I think there are some rungs in the Tech Manager career ladder that have become prevalent in the process of moving forward.  It looks like the list above that eventually leads to Manager and Leader. I first wrote about this in May of 2005 and it was published in AUGI World magazine. See if you can dig it up and read that article online.

3.  Think through the pros and cons

You could even make a list of the positives and negatives about each path.  Some of the things that others may think of a negative, may be a positive to you.  You need to look at it with your own perspective.

Here are a few of things I have heard others say that they thought of as negatives.

  • You will no longer be directly involved with design work.You will be supporting it but not actually providing input and decisions that drive the design.
  • You will eventually lose your knowledge of the trade you leave behind.
  • You might end up with a split resume if you lose your job.Not enough design experience or CAD/BIM Management experience to carry you naturally to the next level.
  • You could end up going backwards if a staff reduction takes you out of the manager role at one firm and does not lead to the same role at another.

Here are a few positives I have heard.

  • You will influence more projects than you have before.
  • You will be marketable beyond your own industry.
  • You will make a difference in the quality of all design data at your firm.
  • You will be able to bring others up a notch in their use of CAD/BIM tools.
  • You might make more money.
  • You could supervise other staff.

4. Changing jobs may be needed

Not every rung of the career ladder is available at the firm you are with now. You may have to go somewhere else to be seen as the manager you know you are or can become. Now is a great time to look for another gig and lock in a career advancement. You have the talents, skills and experience to make it happen. Get on it.
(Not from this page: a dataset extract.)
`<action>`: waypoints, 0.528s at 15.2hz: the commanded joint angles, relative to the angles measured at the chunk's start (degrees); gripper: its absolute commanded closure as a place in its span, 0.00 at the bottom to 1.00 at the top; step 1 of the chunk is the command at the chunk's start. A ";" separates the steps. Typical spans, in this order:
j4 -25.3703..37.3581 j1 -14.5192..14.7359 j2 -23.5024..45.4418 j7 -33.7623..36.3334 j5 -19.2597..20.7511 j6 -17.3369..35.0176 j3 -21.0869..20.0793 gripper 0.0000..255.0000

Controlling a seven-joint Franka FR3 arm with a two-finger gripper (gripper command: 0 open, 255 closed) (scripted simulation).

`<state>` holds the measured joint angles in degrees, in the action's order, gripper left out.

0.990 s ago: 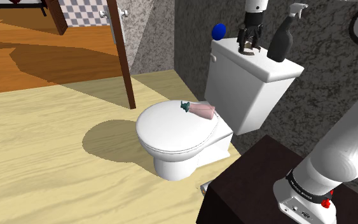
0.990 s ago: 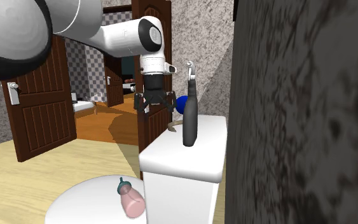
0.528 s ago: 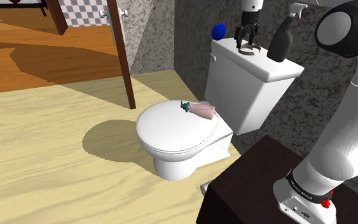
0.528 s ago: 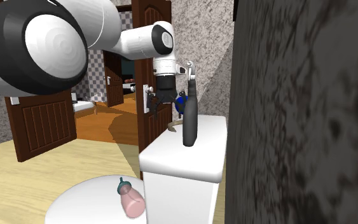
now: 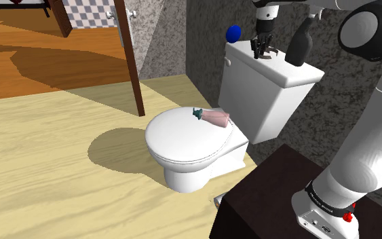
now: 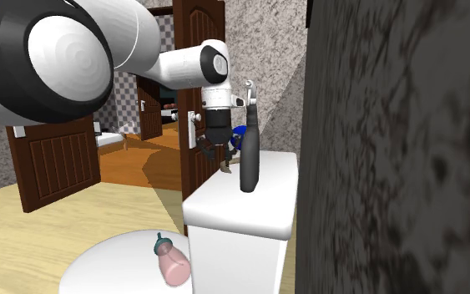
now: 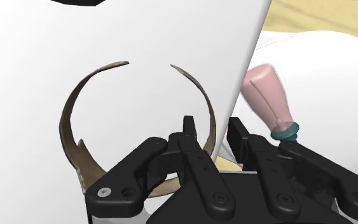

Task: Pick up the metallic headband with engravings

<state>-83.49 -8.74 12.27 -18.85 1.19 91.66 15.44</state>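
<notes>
A thin brownish metallic headband, an open ring, lies flat on the white toilet tank lid. My black gripper straddles one side of the band. Its fingers stand a little apart on either side, and I see no clear contact with the band. In the shoulder view the gripper points down at the tank lid, just beside a dark spray bottle. From the second exterior view the gripper hangs over a bit of the headband.
A blue ball sits at the tank's far end. A pink bottle with a teal cap lies on the toilet seat lid. Rough grey wall stands behind the tank, a brown door to the shoulder view's left.
The gripper has come down toward the tank lid beside the spray bottle, and its fingers have drawn much closer together around the headband's side.
</notes>
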 commanded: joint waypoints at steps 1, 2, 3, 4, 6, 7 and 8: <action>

5. Don’t limit yourself to one technology

You need to be an expert in one tool but knowing just one may limit you. Your firm may not have a wide variety of design tools, but you need to know them all and more. You need to know what others use outside your firm. You need to compare notes of features and functions at User Group Meetings and trade shows (you do attend those – right?). You should download trial software to see what it can do. Anything that expands your scope of technology is a plus.

When it comes to your career, no one is more concerned about it than you (except maybe your spouse). No one will take an interest like you will. No one can plan or execute the career path you have in mind but you. Plan it out. Write it down. Make it happen.